Irland – In Irland soll im Mai über ein Verfassungsrecht abgestimmt werden. Das Oberste Gericht Irlands hat eine Hürde für das Referendum zur Abtreibung aus dem Weg geräumt. Ende Mai werden die Iren darüber in einer Volksabstimmung befinden.

Am vergangenen Samstag haben laut dem katholischen Sender EWTN rund 100.000 Menschen in Dublin an einer der größten Pro-Life-Kundgebungen der irischen Geschichte teilgenommen. Die Teilnehmer sprachen sich gegen die Freigabe der Abtreibung in Irland aus.

Im kommenden Mai ist ein entsprechendes Referendum geplant, bei dem erneut über die Freigabe der Tötung ungeborener Kinder abgestimmt werden sollt. „Save the 8th“ (Rettet die 8) hieß das Motto der Kundgebung. Damit wird auf die 8. Verfassungsnovelle der irischen Verfassung hingewiesen, in der das Recht auf Leben für das ungeborene Kind festgeschrieben ist. Die irische Regierung möchte, dass Abtreibung in den ersten 12 Wochen freigegeben wird.

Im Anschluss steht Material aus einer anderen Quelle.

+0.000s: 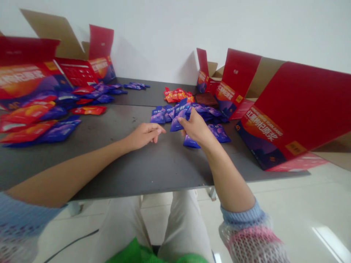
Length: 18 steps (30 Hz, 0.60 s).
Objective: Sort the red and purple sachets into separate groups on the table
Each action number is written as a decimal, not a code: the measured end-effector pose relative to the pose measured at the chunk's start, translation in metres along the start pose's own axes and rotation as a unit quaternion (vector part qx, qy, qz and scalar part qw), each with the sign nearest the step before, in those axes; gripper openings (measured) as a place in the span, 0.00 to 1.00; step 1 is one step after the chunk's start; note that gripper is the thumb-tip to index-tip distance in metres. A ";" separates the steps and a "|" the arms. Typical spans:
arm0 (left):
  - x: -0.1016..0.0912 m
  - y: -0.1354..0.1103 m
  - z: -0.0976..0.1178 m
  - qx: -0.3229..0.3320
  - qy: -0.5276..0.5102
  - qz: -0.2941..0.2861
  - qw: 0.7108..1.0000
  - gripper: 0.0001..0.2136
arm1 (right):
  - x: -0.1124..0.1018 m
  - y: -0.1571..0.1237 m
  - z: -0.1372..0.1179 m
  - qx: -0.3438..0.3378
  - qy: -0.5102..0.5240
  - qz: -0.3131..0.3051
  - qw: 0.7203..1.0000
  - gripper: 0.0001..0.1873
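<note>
My right hand is closed on a purple pouch, pinched between thumb and fingers and held above the table. Under and around this hand lie more purple pouches, some in a row and others in a heap to the right. My left hand hovers just left of the held pouch, apart from it. Its fingers are loosely bent, the index finger pointing right, and nothing shows in it. Behind the purple pouches sits a small group of red-orange pouches.
Open red cartons stand along the right side of the grey table, and another open carton is at the left. Mixed red and purple pouches pile up before the left carton. A white wall rises behind.
</note>
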State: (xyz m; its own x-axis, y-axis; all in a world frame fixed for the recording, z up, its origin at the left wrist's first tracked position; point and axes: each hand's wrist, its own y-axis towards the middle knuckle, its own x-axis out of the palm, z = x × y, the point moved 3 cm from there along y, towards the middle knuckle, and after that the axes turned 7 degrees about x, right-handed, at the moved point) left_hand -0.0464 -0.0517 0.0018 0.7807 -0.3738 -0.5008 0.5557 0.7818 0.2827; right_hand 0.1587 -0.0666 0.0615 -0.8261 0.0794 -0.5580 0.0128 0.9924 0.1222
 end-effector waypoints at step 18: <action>0.012 -0.003 0.012 0.180 0.303 -0.043 0.935 0.14 | -0.044 -0.028 0.034 0.128 -0.035 -0.050 0.990 0.23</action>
State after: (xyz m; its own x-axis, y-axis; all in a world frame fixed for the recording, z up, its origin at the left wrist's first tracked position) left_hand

Wie in Deutschland und Amerika wird von vielen linksgerichteten irischen Medien massiv Stimmung gegen die Lebensschutzbewegung betrieben. Die weltweite Abtreibungsindustrie wie beispielsweise Organisationen des US-Multimilliardärs George Soros setzten große Summen ein, um auch in Irland das Recht auf Abtreibung durchzusetzen.